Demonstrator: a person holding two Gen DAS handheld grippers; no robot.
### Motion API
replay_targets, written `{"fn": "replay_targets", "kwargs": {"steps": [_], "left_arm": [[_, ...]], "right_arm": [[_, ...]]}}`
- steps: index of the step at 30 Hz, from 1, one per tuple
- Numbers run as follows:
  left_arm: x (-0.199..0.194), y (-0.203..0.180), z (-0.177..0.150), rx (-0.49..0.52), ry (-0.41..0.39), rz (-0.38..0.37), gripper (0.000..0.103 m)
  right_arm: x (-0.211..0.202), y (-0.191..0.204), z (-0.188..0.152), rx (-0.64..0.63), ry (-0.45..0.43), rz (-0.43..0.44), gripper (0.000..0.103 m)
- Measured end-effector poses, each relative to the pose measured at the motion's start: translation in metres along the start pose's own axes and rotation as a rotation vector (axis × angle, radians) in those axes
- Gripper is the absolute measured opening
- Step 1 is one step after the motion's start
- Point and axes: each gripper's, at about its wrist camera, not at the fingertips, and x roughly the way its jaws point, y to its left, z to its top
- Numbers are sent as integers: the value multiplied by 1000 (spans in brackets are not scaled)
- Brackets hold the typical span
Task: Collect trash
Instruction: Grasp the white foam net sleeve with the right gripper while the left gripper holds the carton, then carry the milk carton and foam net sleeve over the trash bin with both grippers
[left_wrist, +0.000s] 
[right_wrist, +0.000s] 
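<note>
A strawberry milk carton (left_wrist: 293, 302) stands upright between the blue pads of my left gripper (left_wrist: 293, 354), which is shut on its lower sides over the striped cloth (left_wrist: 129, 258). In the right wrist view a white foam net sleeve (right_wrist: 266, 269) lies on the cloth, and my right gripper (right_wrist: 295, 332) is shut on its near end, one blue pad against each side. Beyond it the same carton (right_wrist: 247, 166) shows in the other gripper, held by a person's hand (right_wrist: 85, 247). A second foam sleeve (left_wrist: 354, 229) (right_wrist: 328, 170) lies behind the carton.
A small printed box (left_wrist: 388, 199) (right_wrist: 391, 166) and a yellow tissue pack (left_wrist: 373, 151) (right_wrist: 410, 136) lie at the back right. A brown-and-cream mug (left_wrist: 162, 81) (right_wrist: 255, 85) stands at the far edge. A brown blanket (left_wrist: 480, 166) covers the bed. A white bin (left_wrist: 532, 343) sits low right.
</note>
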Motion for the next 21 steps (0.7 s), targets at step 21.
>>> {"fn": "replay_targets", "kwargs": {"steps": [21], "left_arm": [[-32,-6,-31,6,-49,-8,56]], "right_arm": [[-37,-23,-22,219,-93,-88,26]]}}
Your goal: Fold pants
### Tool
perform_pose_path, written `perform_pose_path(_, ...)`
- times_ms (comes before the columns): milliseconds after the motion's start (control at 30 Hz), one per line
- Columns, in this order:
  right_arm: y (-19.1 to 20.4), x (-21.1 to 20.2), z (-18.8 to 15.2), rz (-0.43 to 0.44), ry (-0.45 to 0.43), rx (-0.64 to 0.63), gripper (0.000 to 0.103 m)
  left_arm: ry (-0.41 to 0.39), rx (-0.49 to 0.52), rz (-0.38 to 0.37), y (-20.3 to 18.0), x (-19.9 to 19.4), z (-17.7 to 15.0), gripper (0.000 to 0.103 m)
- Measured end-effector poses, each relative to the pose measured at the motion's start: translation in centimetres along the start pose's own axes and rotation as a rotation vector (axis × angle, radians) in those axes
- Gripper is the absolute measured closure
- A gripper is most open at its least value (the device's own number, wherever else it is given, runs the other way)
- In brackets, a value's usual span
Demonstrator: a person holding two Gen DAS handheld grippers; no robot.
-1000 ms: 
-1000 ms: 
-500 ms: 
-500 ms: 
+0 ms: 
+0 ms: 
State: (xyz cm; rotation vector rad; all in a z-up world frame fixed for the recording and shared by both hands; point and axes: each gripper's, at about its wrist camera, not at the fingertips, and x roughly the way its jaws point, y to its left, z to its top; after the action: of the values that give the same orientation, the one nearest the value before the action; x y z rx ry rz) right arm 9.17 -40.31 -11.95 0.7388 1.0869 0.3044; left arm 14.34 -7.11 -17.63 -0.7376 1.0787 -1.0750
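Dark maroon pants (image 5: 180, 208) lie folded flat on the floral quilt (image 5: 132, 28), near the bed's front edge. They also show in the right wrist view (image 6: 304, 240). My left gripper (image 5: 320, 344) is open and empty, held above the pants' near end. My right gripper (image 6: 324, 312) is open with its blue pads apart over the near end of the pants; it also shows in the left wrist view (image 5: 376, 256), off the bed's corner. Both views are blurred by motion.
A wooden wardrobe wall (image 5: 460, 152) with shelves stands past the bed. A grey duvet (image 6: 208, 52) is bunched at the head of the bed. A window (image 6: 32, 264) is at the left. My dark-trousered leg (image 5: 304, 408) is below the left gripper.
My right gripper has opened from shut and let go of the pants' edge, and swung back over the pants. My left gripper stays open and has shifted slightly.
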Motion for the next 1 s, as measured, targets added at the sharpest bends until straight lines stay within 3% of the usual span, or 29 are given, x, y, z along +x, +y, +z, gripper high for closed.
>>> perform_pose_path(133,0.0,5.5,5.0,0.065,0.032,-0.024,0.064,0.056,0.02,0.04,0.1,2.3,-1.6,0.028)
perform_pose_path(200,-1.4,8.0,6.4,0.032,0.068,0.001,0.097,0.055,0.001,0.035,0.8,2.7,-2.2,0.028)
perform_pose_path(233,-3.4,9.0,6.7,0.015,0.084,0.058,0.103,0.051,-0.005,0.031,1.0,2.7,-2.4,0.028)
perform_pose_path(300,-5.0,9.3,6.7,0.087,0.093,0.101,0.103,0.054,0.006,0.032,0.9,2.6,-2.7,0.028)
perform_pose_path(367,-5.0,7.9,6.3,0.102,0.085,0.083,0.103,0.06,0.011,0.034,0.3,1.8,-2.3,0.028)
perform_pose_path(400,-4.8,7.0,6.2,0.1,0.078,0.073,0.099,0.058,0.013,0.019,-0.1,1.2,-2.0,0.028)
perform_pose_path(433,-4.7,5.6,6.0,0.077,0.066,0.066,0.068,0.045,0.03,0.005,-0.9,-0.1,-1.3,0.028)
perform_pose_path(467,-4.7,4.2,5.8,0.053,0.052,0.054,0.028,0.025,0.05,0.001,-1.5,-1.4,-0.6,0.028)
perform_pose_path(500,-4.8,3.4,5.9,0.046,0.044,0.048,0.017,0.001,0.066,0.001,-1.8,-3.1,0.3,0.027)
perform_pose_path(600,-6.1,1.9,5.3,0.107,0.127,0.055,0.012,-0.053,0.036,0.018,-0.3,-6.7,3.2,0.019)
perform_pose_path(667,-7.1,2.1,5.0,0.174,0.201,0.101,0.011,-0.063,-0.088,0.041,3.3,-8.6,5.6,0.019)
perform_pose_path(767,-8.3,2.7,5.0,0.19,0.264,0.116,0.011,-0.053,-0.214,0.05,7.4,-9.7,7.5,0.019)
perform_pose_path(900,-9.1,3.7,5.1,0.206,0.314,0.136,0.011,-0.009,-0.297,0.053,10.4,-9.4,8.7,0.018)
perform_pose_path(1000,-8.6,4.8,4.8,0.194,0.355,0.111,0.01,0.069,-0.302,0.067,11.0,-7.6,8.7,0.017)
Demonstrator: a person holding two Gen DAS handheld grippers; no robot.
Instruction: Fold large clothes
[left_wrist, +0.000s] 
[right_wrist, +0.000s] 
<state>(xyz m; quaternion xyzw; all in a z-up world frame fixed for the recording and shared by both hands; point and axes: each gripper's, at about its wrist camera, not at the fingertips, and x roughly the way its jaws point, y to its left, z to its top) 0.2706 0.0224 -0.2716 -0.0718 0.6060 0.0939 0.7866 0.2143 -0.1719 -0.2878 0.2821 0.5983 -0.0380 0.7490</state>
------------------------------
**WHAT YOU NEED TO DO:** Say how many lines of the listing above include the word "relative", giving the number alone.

**OUTPUT OF THE EXERCISE:** 2